Swimming is an amazing way to get exercise and get fit. While swimming is amazing for the body, it takes a lot of strength and using muscles you don’t necessarily use every day, as well as relying upon your arm and shoulder strength. Click the picture to learn reasons to swim.

As you start to swim, your body has to reteach itself how to breath. You have the weight and pressure of the water against you, you have to hold your breath until you have the opportunity lift your head out of the water and take a usually chlorinated breath, as chlorine will hover about 6 inches above the water. Your breathing muscles get really sore and your diaphragm, muscles between your ribs, and some of your neck muscles can feel strained just from breathing differently.
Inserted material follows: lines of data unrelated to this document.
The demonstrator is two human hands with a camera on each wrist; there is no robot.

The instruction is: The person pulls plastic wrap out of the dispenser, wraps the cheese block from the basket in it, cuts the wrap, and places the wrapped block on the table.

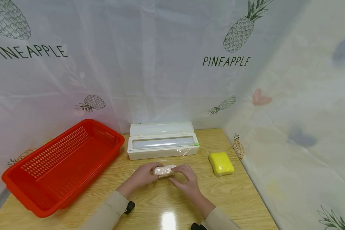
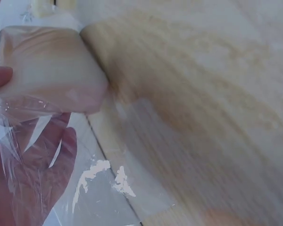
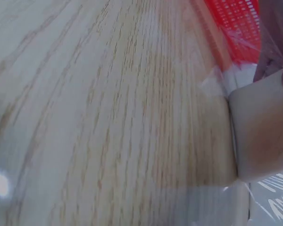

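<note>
The left hand (image 1: 143, 175) pinches the block (image 1: 164, 171), likely to steady it, while the right hand (image 1: 191, 184), fingers spread, meets its other end, the open box (image 1: 164, 152) just beyond them, seemingly for easy reach

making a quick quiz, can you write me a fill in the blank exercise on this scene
1. The basket is coloured ____.
2. In the head view, the yellow block lies to the ____ of the box.
3. In the head view, the left hand holds the ____ end of the pale block.
4. The word printed on the backdrop is ____.

Missing words: red; right; left; PINEAPPLE.
</note>
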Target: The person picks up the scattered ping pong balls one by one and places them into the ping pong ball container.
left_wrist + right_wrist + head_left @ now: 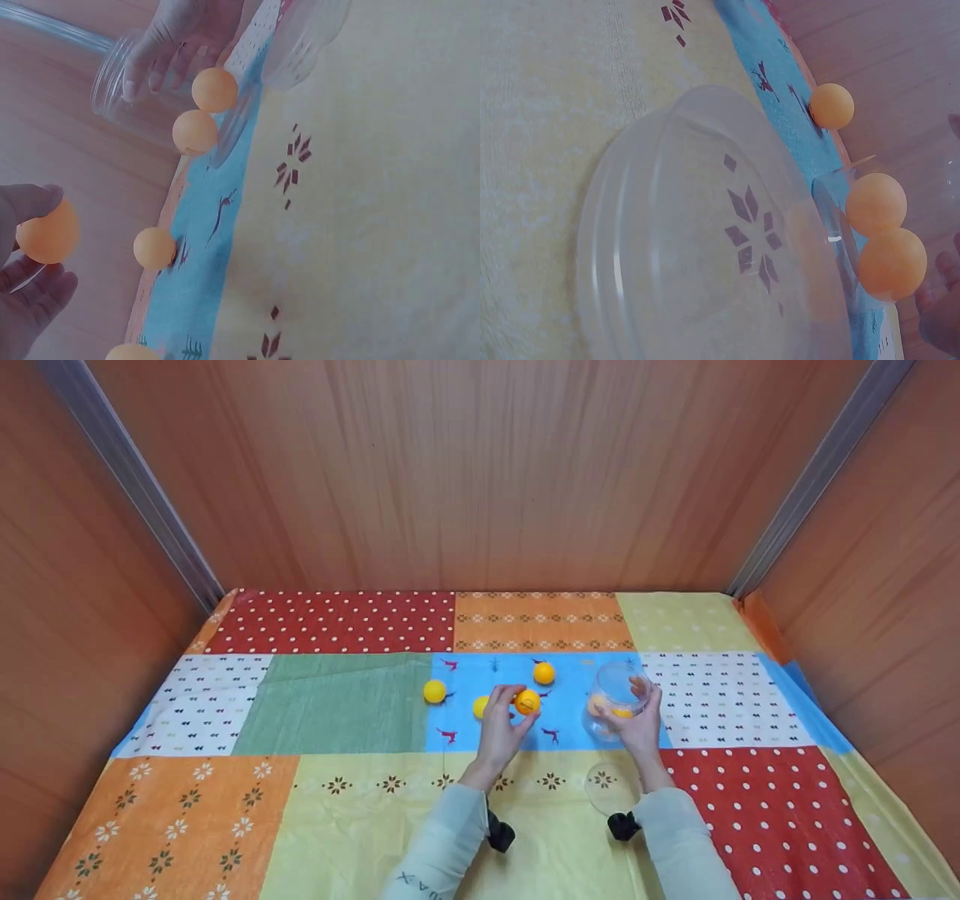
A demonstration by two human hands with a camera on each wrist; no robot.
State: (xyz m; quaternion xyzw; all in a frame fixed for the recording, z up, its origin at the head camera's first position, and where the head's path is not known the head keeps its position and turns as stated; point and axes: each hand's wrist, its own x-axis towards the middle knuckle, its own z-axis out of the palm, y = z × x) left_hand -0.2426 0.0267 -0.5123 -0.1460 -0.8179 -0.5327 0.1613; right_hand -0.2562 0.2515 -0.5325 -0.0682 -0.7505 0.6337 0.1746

Your shoulders are your powerhouse! You have your rotator cuff, consisting of 4 muscles to rotate the humerus, and your shoulder girdle, consisting of your lats, traps, rhomboids, pecs, and a few other muscles. These muscles need to be stretched appropriately and iced regularly, especially if you are training every day. Icing can also help when you are training 2-3 times a week.

 

Your legs kick and kick and are consistently using those fast twitch muscle fibers. Legs will become fatigued just as much as your shoulders can. Different injuries to the leg can also become problematic.

 

Swimming is a full body workout! You use your core for direction, legs for added propulsion, and shoulders and arms for power.

 

As with any sport, you become more prone to certain injuries. Swimming is no different. The most common injury for swimmers is a type of tendonitis called Swimmer’s Shoulder. It affects mainly the bicep tendon and one of the rotator cuff muscles, the supraspinatus, because of the repetitive nature of swimming. Depending on which stroke you use, you also open your body to other possible injuries. Breaststroke can stress the MCL, the medial collateral ligament, in the knee or you can develop petellofemoral syndrome, a painful stress on the tendons on the knee and going up the leg. You can stress your elbows or ankles.

 

Prevention is key! Massage is an amazing way to prevent these injuries. Massage also helps reduce the effects of any tendonitis. According to Pain Science, specifically deep friction massage is especially effective for tendonitis. It helps by breaking up the adhesions and fascia that’s too tight around the tendons. You can do friction massage yourself at home. However, doing this at home does not take the place of your massage therapist. Anytime you have a pain in your body, there’s an automatic compensation program that your body embraces. Your massage therapist will help you with the tendonitis as well as other muscles, preventing further development of tendonitis in other areas of the body. Massage will also help decrease likelihood of soreness in all muscles and can help prevent injury. Read more for sports massage and getting the most out of any exercise program through massage.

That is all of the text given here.